Le constructeur automobile sud-coréen Hyundai a annoncé hier mardi qu’il allait interrompre cette semaine toute sa production en Corée du Sud à cause de l’épidémie de coronavirus qui frappe la Chine depuis le mois de décembre dernier. 

Dans un communiqué, Hyundai Motor annonce avoir décidé d’interrompre la production sur toutes les chaînes de montage de toutes ses usines en Corée du Sud. 

Le constructeur avance comme principale raison le manque de pièces détachées venant de l’une de ses usines en Chine, notamment des composants de câblage. Cité par l’agence de presse sud-coréenne Yonhap, un responsable du constructeur automobile a indiqué que la production pourrait reprendre la semaine prochaine. 

La Chine est le principal fournisseur planétaire de pièces automobiles. La ville de Wuhan où est apparue l’épidémie de coronavirus est un centre de l’industrie automobile chinoise où de nombreux acteurs comme Hyundai sont présents.

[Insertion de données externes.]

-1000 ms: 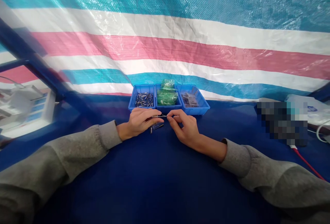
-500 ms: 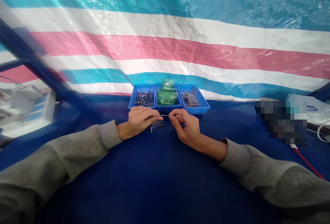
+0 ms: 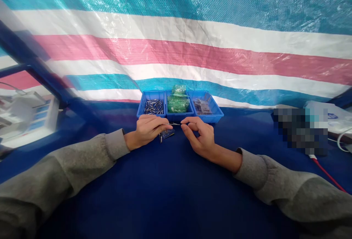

La fermeture de nombreuses unités de production pèse sur la chaîne d’approvisionnement dans une industrie automobile qui fonctionne à flux tendus. 

Premier constructeur automobile de la Corée du Sud, Hyundai compte dans le pays 7 usines. Sa production sud-coréenne s’élève à environ 1,8 million de véhicules, soit environ 35.000 par semaine. Il n’est pas le seul constructeur automobile à faire les frais de l’épidémie de coronavirus qui sévit en Chine. 

Bosh, le premier équipementier automobile, a averti il y a quelques jours que si la situation se prolonge, sa chaîne d’approvisionnement sera effectivement rompue, et pour une période assez longue. 

Toujours dans le secteur automobile, les fermetures d’usines en Chine se mulitplient. Renault va prolonger jusqu’au 13 février la fermeture de son unité de Wuhan. Cette usine, qui emploie environ 2.000 personnes, devait rouvrir le 10 février. PSA, de son côté, avait déjà annoncé qu’il prolongerait jusqu’au 14 février la fermeture de ses trois sites d’assemblage de véhicules à Wuhan.